Description of the task: Reproduce the data that follows precisely.

Exercise material:
>>>>
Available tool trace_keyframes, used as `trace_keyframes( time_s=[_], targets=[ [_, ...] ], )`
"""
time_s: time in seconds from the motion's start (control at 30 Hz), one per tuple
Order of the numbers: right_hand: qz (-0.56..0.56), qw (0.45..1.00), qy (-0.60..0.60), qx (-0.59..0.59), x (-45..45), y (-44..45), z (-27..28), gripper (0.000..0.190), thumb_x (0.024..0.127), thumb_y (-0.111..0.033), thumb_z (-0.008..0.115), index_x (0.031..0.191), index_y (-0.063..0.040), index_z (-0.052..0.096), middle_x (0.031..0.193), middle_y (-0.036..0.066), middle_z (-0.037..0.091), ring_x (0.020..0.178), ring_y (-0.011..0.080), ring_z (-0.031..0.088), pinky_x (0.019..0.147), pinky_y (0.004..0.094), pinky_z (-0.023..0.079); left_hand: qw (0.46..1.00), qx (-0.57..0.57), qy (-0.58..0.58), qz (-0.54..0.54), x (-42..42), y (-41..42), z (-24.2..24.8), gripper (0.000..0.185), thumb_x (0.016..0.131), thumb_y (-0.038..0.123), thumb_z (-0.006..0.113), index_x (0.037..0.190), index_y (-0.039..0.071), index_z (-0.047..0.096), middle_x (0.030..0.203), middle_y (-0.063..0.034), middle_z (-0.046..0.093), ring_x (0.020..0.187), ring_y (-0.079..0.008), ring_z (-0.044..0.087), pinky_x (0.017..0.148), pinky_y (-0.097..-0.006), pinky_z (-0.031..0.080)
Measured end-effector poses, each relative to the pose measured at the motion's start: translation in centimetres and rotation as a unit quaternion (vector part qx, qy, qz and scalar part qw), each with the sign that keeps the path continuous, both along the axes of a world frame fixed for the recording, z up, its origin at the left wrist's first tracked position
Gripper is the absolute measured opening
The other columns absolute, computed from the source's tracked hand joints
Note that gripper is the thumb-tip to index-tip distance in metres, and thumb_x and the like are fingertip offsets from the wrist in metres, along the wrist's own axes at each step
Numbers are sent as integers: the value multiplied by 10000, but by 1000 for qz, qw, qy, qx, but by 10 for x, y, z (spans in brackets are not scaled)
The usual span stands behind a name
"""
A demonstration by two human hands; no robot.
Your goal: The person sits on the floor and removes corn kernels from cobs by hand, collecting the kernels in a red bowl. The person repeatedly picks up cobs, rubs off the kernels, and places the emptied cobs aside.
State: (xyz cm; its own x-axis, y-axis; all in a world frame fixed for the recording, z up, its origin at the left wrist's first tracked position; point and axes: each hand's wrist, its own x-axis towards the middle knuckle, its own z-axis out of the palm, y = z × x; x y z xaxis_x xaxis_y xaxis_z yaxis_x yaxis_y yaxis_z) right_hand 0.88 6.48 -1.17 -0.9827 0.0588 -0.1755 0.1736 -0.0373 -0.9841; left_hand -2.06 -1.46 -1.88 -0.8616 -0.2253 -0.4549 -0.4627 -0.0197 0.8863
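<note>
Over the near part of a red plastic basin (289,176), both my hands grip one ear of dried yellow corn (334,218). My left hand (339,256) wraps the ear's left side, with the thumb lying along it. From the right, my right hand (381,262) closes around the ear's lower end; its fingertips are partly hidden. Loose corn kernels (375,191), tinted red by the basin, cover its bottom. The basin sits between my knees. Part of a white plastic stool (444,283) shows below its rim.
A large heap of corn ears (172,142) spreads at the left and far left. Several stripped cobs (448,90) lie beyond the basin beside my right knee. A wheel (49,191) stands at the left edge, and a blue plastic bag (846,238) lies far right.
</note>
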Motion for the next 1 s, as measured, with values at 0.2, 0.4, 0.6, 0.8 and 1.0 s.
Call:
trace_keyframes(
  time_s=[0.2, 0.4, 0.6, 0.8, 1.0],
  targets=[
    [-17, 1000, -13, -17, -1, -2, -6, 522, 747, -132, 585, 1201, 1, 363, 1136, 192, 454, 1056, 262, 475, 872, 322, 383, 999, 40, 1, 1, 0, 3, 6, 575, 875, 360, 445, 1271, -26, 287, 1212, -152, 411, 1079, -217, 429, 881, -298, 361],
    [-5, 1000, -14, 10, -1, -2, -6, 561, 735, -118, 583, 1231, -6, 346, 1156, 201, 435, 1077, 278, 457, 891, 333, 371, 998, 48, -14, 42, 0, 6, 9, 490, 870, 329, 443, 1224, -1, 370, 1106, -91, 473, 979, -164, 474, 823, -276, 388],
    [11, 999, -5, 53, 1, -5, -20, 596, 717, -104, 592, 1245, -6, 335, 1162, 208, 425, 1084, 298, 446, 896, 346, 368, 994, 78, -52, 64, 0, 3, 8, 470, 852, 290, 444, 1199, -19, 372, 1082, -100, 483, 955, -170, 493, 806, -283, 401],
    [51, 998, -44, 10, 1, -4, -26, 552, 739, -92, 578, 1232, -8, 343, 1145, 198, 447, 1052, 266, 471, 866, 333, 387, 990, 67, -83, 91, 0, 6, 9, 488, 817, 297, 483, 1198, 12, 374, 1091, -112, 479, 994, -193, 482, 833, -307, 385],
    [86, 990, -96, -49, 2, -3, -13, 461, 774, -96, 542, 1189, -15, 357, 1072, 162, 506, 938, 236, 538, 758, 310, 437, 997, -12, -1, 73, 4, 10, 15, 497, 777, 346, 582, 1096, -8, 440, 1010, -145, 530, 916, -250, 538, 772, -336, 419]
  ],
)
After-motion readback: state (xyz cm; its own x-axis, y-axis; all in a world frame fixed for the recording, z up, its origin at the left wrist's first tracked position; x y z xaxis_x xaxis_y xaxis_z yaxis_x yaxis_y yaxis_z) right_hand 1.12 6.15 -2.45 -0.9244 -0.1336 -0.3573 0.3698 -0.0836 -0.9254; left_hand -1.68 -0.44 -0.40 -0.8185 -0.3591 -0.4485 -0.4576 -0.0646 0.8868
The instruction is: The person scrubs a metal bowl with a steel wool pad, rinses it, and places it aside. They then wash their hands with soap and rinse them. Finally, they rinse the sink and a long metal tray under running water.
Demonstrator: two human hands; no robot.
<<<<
Output of the task:
Available tool trace_keyframes, used as `trace_keyframes( time_s=[_], targets=[ [_, ...] ], )`
"""
time_s: time in seconds from the motion's start (control at 30 Hz), one per tuple
Order of the numbers: right_hand: qz (-0.56..0.56), qw (0.45..1.00), qy (-0.60..0.60), qx (-0.59..0.59), x (-45..45), y (-44..45), z (-27..28), gripper (0.000..0.190), thumb_x (0.024..0.127), thumb_y (-0.111..0.033), thumb_z (-0.008..0.115), index_x (0.031..0.191), index_y (-0.063..0.040), index_z (-0.052..0.096), middle_x (0.031..0.193), middle_y (-0.036..0.066), middle_z (-0.037..0.091), ring_x (0.020..0.178), ring_y (-0.011..0.080), ring_z (-0.031..0.088), pinky_x (0.019..0.147), pinky_y (0.004..0.094), pinky_z (-0.023..0.079); left_hand: qw (0.46..1.00), qx (-0.57..0.57), qy (-0.58..0.58), qz (-0.54..0.54), x (-42..42), y (-41..42), z (-24.2..24.8), gripper (0.000..0.185), thumb_x (0.016..0.131), thumb_y (-0.038..0.123), thumb_z (-0.006..0.113), index_x (0.037..0.190), index_y (-0.039..0.071), index_z (-0.047..0.096), middle_x (0.030..0.203), middle_y (-0.063..0.034), middle_z (-0.046..0.093), ring_x (0.020..0.187), ring_y (-0.079..0.008), ring_z (-0.044..0.087), pinky_x (0.017..0.148), pinky_y (-0.097..-0.006), pinky_z (-0.031..0.080)
Measured end-effector poses, each relative to the pose measured at the motion's start: translation in centimetres and rotation as a unit quaternion (vector part qx, qy, qz and scalar part qw), each with the sign that keeps the path continuous, both along the axes of a world frame fixed for the recording, z up, its origin at the left wrist's first tracked position
Gripper is the absolute measured opening
The other columns absolute, computed from the source's tracked hand joints
Note that gripper is the thumb-tip to index-tip distance in metres, and thumb_x and the like are fingertip offsets from the wrist in metres, along the wrist's own axes at each step
Numbers are sent as integers: the value multiplied by 10000, but by 1000 for qz, qw, qy, qx, but by 10 for x, y, z (spans in brackets are not scaled)
The usual span stands behind a name
"""
A demonstration by two human hands; no robot.
Your goal: The person sits on the floor and removes corn kernels from cobs by hand, collecting the kernels in a red bowl. The person repeatedly picks up cobs, rubs off the kernels, and places the emptied cobs aside.
State: (xyz cm; its own x-axis, y-axis; all in a world frame fixed for the recording, z up, its origin at the left wrist's first tracked position; point and axes: each hand's wrist, its own x-axis towards the middle knuckle, its own z-axis out of the palm, y = z × x; x y z xaxis_x xaxis_y xaxis_z yaxis_x yaxis_y yaxis_z) right_hand 0.88 6.48 -1.17 -0.9827 0.0588 -0.1755 0.1736 -0.0373 -0.9841; left_hand -2.06 -1.46 -1.88 -0.8616 -0.2253 -0.4549 -0.4627 -0.0197 0.8863
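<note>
Over the near part of a red plastic basin (289,176), both my hands grip one ear of dried yellow corn (334,218). My left hand (339,256) wraps the ear's left side, with the thumb lying along it. From the right, my right hand (381,262) closes around the ear's lower end; its fingertips are partly hidden. Loose corn kernels (375,191), tinted red by the basin, cover its bottom. The basin sits between my knees. Part of a white plastic stool (444,283) shows below its rim.
A large heap of corn ears (172,142) spreads at the left and far left. Several stripped cobs (448,90) lie beyond the basin beside my right knee. A wheel (49,191) stands at the left edge, and a blue plastic bag (846,238) lies far right.
</note>
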Motion for the next 1 s, as measured, with values at 0.2, 0.4, 0.6, 0.8 and 1.0 s.
Call:
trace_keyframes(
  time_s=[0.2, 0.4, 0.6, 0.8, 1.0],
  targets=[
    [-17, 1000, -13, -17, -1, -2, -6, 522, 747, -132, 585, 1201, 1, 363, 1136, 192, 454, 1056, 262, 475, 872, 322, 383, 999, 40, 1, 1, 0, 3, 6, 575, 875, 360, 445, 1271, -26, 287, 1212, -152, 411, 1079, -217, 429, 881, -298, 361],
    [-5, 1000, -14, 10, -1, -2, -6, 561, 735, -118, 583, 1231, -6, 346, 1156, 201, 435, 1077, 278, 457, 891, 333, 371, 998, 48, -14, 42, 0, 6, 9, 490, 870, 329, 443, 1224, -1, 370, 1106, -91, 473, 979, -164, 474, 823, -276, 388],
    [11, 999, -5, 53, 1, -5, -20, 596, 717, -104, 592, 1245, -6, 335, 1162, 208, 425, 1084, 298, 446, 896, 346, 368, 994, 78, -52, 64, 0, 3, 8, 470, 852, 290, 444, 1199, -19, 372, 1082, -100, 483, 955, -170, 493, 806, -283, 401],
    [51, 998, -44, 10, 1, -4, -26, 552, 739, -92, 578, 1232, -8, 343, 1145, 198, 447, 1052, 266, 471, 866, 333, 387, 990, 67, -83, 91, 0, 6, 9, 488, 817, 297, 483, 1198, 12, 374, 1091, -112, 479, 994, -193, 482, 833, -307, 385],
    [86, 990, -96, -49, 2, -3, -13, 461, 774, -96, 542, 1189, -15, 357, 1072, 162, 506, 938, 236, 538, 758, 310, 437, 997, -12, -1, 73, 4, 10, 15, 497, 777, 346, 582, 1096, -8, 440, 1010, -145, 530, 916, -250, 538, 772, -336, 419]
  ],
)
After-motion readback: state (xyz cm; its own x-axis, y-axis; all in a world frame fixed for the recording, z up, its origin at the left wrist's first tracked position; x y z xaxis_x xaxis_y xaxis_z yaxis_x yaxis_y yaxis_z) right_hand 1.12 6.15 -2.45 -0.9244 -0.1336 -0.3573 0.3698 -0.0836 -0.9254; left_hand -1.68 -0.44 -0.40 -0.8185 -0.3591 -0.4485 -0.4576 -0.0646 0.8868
The instruction is: The person scrubs a metal bowl with a steel wool pad, rinses it, and places it aside. They then wash their hands with soap and rinse them. Finally, they rinse the sink and a long metal tray under running water.
Demonstrator: two human hands; no robot.

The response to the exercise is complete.